▶ **WHAT TO DO**:
Would you return the data exactly as given, except for its pictures?
====== RECORD EXCERPTS ======
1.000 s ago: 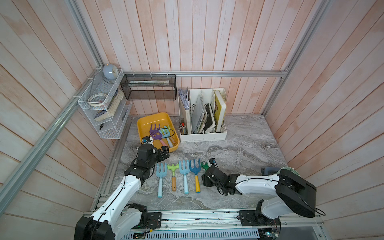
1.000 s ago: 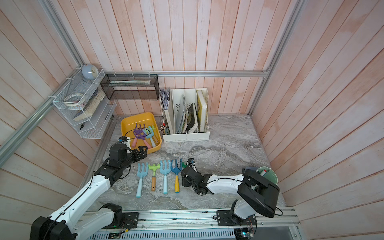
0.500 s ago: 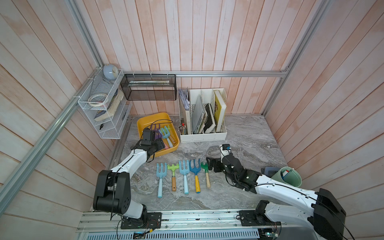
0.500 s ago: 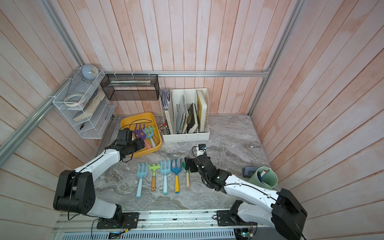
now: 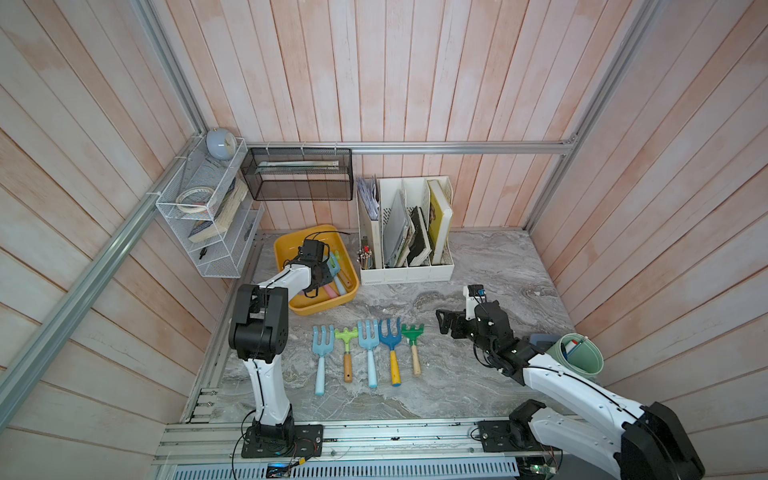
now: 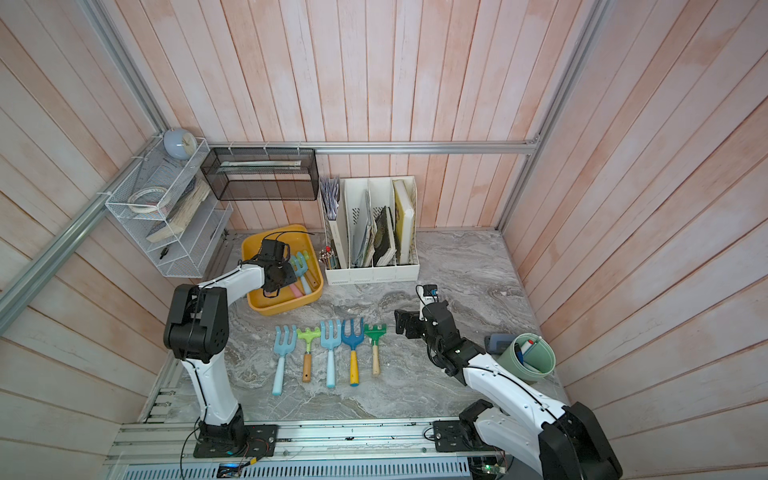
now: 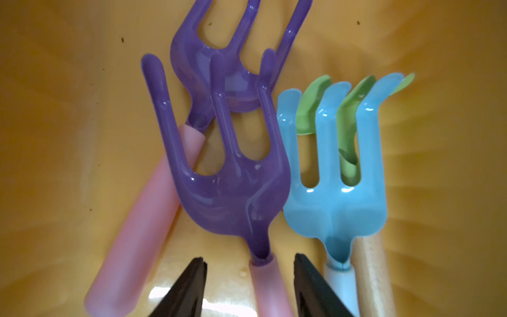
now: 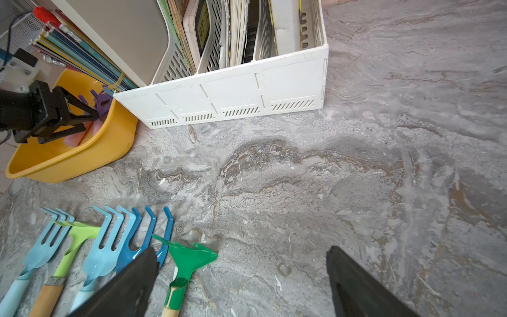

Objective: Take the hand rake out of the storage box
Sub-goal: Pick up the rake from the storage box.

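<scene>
Left fingers [image 7: 189,285] apart, straddling the pink handle of the purple plastic three-tined hand rake [image 7: 233,197], gaps both sides. Tines point straight away from the fingers, long axis in line with them. Light-blue plastic rake [image 7: 334,192] just beside. Rake lies in the shallow yellow plastic storage box [image 5: 289,245], left of centre in a top view. Right fingers [image 8: 354,288] wide apart, empty, over open grey surface [image 8: 301,178].

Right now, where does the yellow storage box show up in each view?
Both top views: storage box in the far left corner of the tabletop.
Left wrist: its yellow floor fills the picture, under the hand rakes.
Right wrist: its outer wall shows beside the white file organizer.
Shared landmark: that organizer, beside it in both top views too; absent from the left wrist view.
</scene>
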You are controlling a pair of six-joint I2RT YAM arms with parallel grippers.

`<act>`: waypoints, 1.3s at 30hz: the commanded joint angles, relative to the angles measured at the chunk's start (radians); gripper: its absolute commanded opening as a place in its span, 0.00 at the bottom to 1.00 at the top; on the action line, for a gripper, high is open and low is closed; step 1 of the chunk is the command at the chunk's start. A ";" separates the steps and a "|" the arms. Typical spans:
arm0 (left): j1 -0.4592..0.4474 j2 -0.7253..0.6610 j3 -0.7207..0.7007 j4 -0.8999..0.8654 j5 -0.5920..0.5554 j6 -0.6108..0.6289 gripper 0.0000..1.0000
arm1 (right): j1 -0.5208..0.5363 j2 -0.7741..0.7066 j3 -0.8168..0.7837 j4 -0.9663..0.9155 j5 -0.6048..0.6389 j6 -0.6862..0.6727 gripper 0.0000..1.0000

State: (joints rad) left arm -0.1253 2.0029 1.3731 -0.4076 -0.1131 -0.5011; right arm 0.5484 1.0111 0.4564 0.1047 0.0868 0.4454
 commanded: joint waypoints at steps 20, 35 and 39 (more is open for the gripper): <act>0.072 0.104 0.134 -0.079 0.027 0.054 0.18 | -0.077 0.001 -0.051 0.082 -0.088 -0.005 0.98; 0.069 0.061 0.091 -0.064 0.036 0.069 0.49 | -0.087 0.066 -0.044 0.113 -0.117 -0.001 0.98; 0.067 0.078 0.063 -0.042 0.062 0.061 0.44 | -0.088 0.057 -0.051 0.116 -0.116 0.001 0.98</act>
State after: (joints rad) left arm -0.0536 2.0708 1.4616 -0.4698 -0.0811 -0.4393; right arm 0.4667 1.0752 0.4171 0.1967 -0.0208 0.4408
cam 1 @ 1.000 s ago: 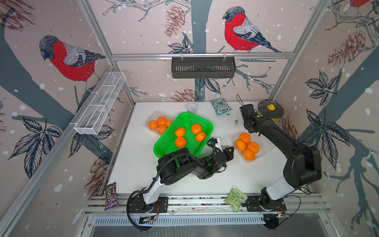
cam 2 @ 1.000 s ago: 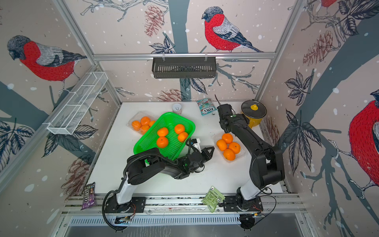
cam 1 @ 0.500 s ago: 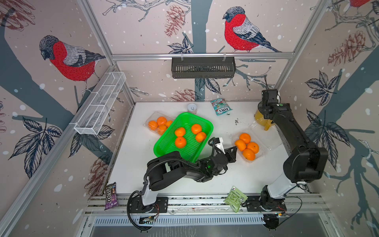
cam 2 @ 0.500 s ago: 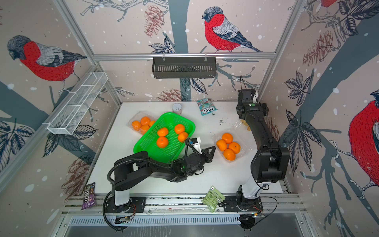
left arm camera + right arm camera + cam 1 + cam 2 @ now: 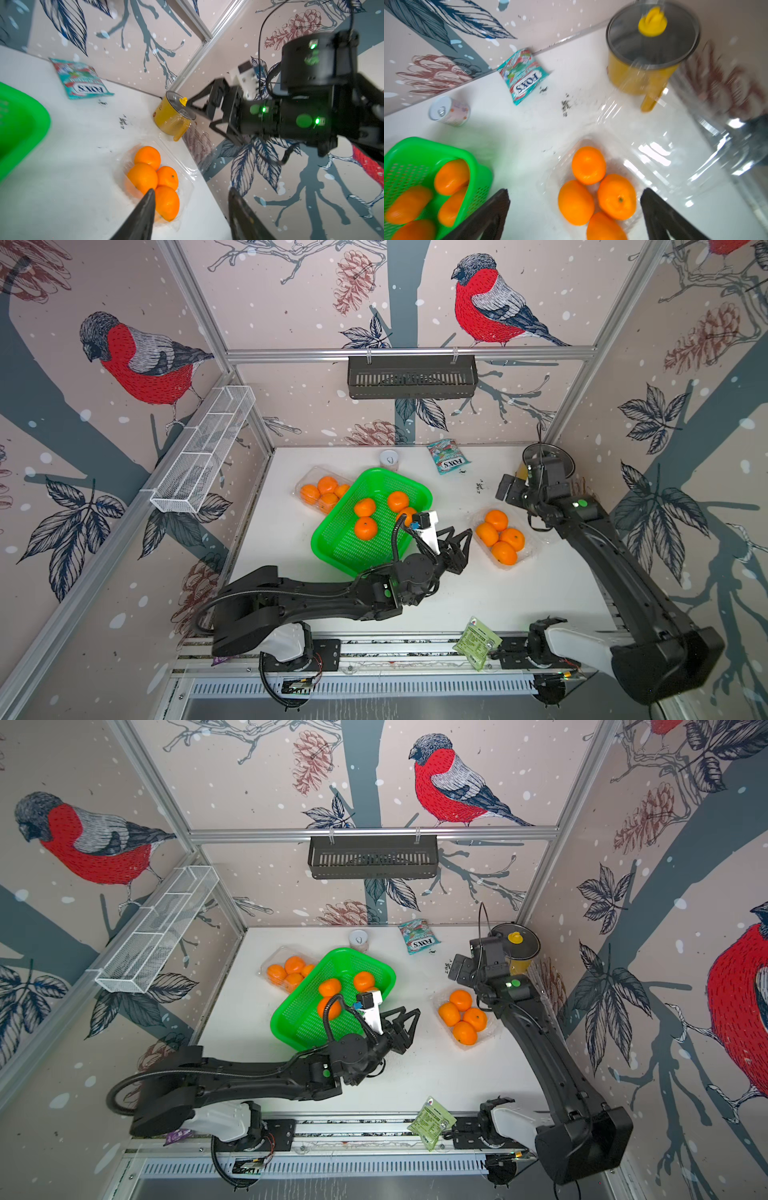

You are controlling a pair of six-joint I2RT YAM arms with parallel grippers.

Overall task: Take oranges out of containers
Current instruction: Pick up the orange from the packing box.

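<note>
Top-down view of a white bench [image 5: 519, 597] inside a booth papered with bullfinches, with a green tray [image 5: 349, 547] near the middle.

Far-left of the tray, a clear container [image 5: 308, 477] lay against the tray's rim, with four oranges [image 5: 327, 484] inside it. Whether its lid was shut could not be told.

The tray itself held four loose oranges [image 5: 365, 528]. One of them was partly hidden behind the left arm's wrist camera.

Just beside the tray's near-right corner was the left end effector [image 5: 191, 193]. Its jaws stood partly apart and held nothing. It pointed away from the tray at the second container [image 5: 525, 560]. In the left wrist view, the four oranges [image 5: 503, 552] in that container lay just past its fingertips, apart from them.

That second container sat well to the right of the tray. Its clear lid was folded open on the side away from the tray.

Farther right of the tray, the right end effector [image 5: 574, 191] hung over the far side of the second container. Its jaws were spread wide and empty. In the right wrist view, the container's oranges showed between its two fingers, below them and untouched.

A yellow pot [image 5: 521, 965] stood in the corner far-right of the tray.
</note>
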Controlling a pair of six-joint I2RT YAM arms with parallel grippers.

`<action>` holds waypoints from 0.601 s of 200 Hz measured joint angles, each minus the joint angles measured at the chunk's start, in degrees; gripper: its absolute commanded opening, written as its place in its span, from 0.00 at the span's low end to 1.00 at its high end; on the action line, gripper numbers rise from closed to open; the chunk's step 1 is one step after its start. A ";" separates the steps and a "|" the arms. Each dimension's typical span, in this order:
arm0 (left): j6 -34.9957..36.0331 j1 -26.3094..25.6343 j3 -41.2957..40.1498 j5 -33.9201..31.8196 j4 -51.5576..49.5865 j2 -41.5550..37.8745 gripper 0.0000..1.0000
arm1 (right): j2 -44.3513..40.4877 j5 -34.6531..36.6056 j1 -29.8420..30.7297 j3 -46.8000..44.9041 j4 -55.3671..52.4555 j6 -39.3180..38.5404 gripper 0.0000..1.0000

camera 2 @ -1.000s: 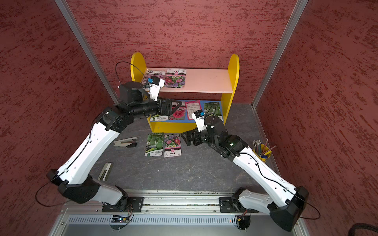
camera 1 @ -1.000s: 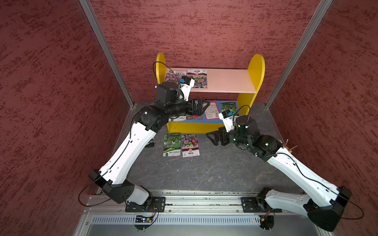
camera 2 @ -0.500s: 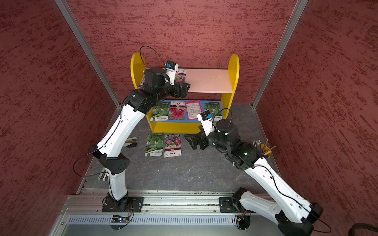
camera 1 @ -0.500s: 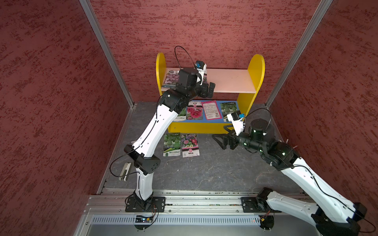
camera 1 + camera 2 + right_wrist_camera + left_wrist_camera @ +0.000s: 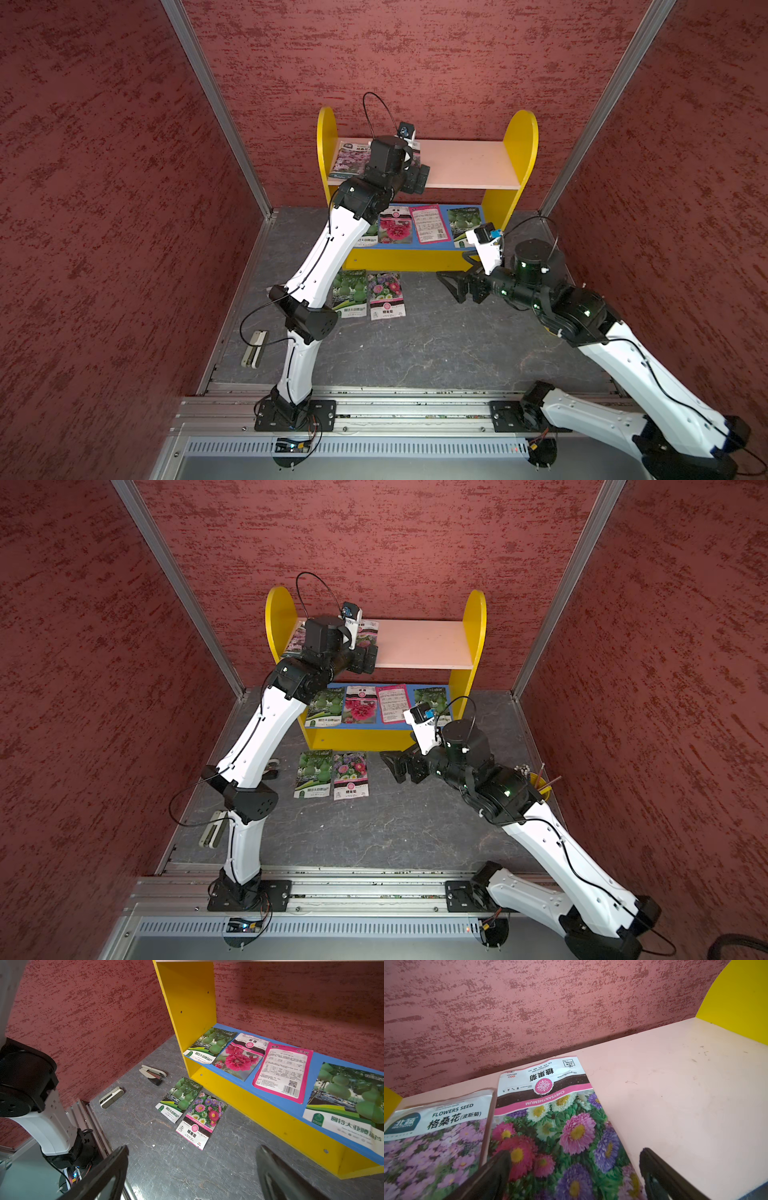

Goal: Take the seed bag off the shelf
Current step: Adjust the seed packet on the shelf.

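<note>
We're reaching our left gripper (image 5: 574, 1156) over the shelf (image 5: 521, 137), which is sitting at 12 o'clock in both top views. Its jaws are standing wide apart, gripping nothing, straddling the near end of the chrysanthemum seed bag (image 5: 560, 1122). That bag is lying flat on the pink upper board (image 5: 675, 1084), toward its 9 o'clock end, with a purple-flower bag (image 5: 436, 1142) just beside it at 9 o'clock. Whether the fingers are touching it, we can't tell. Our right gripper (image 5: 449, 286) is hovering over the gray floor (image 5: 415, 353), jaws spread and empty, at 3 o'clock of the 2 floor bags (image 5: 386, 293).
</note>
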 measured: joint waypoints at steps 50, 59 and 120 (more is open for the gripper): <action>-0.24 0.00 0.11 3.04 -2.14 0.00 1.00 | 0.57 0.79 0.00 0.00 0.02 -0.11 0.98; -0.46 0.00 0.11 3.54 -2.64 0.00 1.00 | 0.57 0.90 0.00 0.00 0.02 -0.11 0.99; -3.23 0.09 0.66 8.48 -4.37 -0.02 1.00 | 0.55 1.33 0.00 0.00 0.04 -0.09 0.98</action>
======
▶ **ANSWER BELOW**:
1.000 s ago: 
1.000 s ago: 
0.500 s ago: 
0.500 s ago: 
now: 
now: 
now: 
now: 

Objective: Take the hand rake out of the storage box
Sub-goal: Pick up the rake from the storage box.

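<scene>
Left fingers [image 7: 189,285] apart, straddling the pink handle of the purple plastic three-tined hand rake [image 7: 233,197], gaps both sides. Tines point straight away from the fingers, long axis in line with them. Light-blue plastic rake [image 7: 334,192] just beside. Rake lies in the shallow yellow plastic storage box [image 5: 289,245], left of centre in a top view. Right fingers [image 8: 354,288] wide apart, empty, over open grey surface [image 8: 301,178].

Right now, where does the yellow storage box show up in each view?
Both top views: storage box in the far left corner of the tabletop.
Left wrist: its yellow floor fills the picture, under the hand rakes.
Right wrist: its outer wall shows beside the white file organizer.
Shared landmark: that organizer, beside it in both top views too; absent from the left wrist view.
</scene>
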You are controlling a pair of six-joint I2RT YAM arms with parallel grippers.

`<act>`: waypoints, 1.3s at 30hz: the commanded joint angles, relative to the angles measured at the chunk's start (radians); gripper: its absolute commanded opening as a place in its span, 0.00 at the bottom to 1.00 at the top; on the action line, for a gripper, high is open and low is closed; step 1 of the chunk is the command at the chunk's start. A ";" separates the steps and a "|" the arms. Typical spans:
arm0 (left): j1 -0.4592..0.4474 j2 -0.7253..0.6610 j3 -0.7207..0.7007 j4 -0.8999..0.8654 j5 -0.5920..0.5554 j6 -0.6108..0.6289 gripper 0.0000..1.0000
arm1 (right): j1 -0.5208..0.5363 j2 -0.7741..0.7066 j3 -0.8168..0.7837 j4 -0.9663..0.9155 j5 -0.6048..0.6389 j6 -0.6862..0.6727 gripper 0.0000..1.0000

State: (joints rad) left arm -0.1253 2.0029 1.3731 -0.4076 -0.1131 -0.5011; right arm 0.5484 1.0111 0.4564 0.1047 0.0868 0.4454
 commanded: joint waypoints at steps 20, 35 and 39 (more is open for the gripper): <act>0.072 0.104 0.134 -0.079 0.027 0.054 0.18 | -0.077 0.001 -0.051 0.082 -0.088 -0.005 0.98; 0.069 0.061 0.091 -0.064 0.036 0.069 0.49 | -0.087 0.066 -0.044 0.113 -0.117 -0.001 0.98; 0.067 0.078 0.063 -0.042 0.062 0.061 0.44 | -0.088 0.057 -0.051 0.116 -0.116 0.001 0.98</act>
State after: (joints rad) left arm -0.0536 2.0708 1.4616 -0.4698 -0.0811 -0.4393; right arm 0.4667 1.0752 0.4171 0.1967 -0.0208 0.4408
cam 1 @ 1.000 s ago: 
cam 2 @ 1.000 s ago: 
cam 1 @ 0.500 s ago: 
cam 2 @ 0.500 s ago: 
left arm camera + right arm camera + cam 1 + cam 2 @ now: 

You are controlling a pair of six-joint I2RT YAM arms with parallel grippers.

Overall task: Take oranges out of containers
Current instruction: Pick up the orange from the packing box.

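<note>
Top-down view of a white bench [image 5: 519, 597] inside a booth papered with bullfinches, with a green tray [image 5: 349, 547] near the middle.

Far-left of the tray, a clear container [image 5: 308, 477] lay against the tray's rim, with four oranges [image 5: 327, 484] inside it. Whether its lid was shut could not be told.

The tray itself held four loose oranges [image 5: 365, 528]. One of them was partly hidden behind the left arm's wrist camera.

Just beside the tray's near-right corner was the left end effector [image 5: 191, 193]. Its jaws stood partly apart and held nothing. It pointed away from the tray at the second container [image 5: 525, 560]. In the left wrist view, the four oranges [image 5: 503, 552] in that container lay just past its fingertips, apart from them.

That second container sat well to the right of the tray. Its clear lid was folded open on the side away from the tray.

Farther right of the tray, the right end effector [image 5: 574, 191] hung over the far side of the second container. Its jaws were spread wide and empty. In the right wrist view, the container's oranges showed between its two fingers, below them and untouched.

A yellow pot [image 5: 521, 965] stood in the corner far-right of the tray.
</note>
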Controlling a pair of six-joint I2RT YAM arms with parallel grippers.

`<action>` holds waypoints from 0.601 s of 200 Hz measured joint angles, each minus the joint angles measured at the chunk's start, in degrees; gripper: its absolute commanded opening, written as its place in its span, from 0.00 at the span's low end to 1.00 at its high end; on the action line, gripper numbers rise from closed to open; the chunk's step 1 is one step after its start. A ";" separates the steps and a "|" the arms. Each dimension's typical span, in this order:
arm0 (left): j6 -34.9957..36.0331 j1 -26.3094..25.6343 j3 -41.2957..40.1498 j5 -33.9201..31.8196 j4 -51.5576..49.5865 j2 -41.5550..37.8745 gripper 0.0000..1.0000
arm1 (right): j2 -44.3513..40.4877 j5 -34.6531..36.6056 j1 -29.8420..30.7297 j3 -46.8000..44.9041 j4 -55.3671..52.4555 j6 -39.3180..38.5404 gripper 0.0000..1.0000

camera 2 @ -1.000s: 
camera 1 @ -1.000s: 
camera 2 @ -0.500s: 
camera 1 @ -0.500s: 
camera 1 + camera 2 + right_wrist_camera + left_wrist_camera @ +0.000s: 

Goal: Take the seed bag off the shelf
Current step: Adjust the seed packet on the shelf.

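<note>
We're reaching our left gripper (image 5: 574, 1156) over the shelf (image 5: 521, 137), which is sitting at 12 o'clock in both top views. Its jaws are standing wide apart, gripping nothing, straddling the near end of the chrysanthemum seed bag (image 5: 560, 1122). That bag is lying flat on the pink upper board (image 5: 675, 1084), toward its 9 o'clock end, with a purple-flower bag (image 5: 436, 1142) just beside it at 9 o'clock. Whether the fingers are touching it, we can't tell. Our right gripper (image 5: 449, 286) is hovering over the gray floor (image 5: 415, 353), jaws spread and empty, at 3 o'clock of the 2 floor bags (image 5: 386, 293).
</note>
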 measured: joint waypoints at steps 50, 59 and 120 (more is open for the gripper): <action>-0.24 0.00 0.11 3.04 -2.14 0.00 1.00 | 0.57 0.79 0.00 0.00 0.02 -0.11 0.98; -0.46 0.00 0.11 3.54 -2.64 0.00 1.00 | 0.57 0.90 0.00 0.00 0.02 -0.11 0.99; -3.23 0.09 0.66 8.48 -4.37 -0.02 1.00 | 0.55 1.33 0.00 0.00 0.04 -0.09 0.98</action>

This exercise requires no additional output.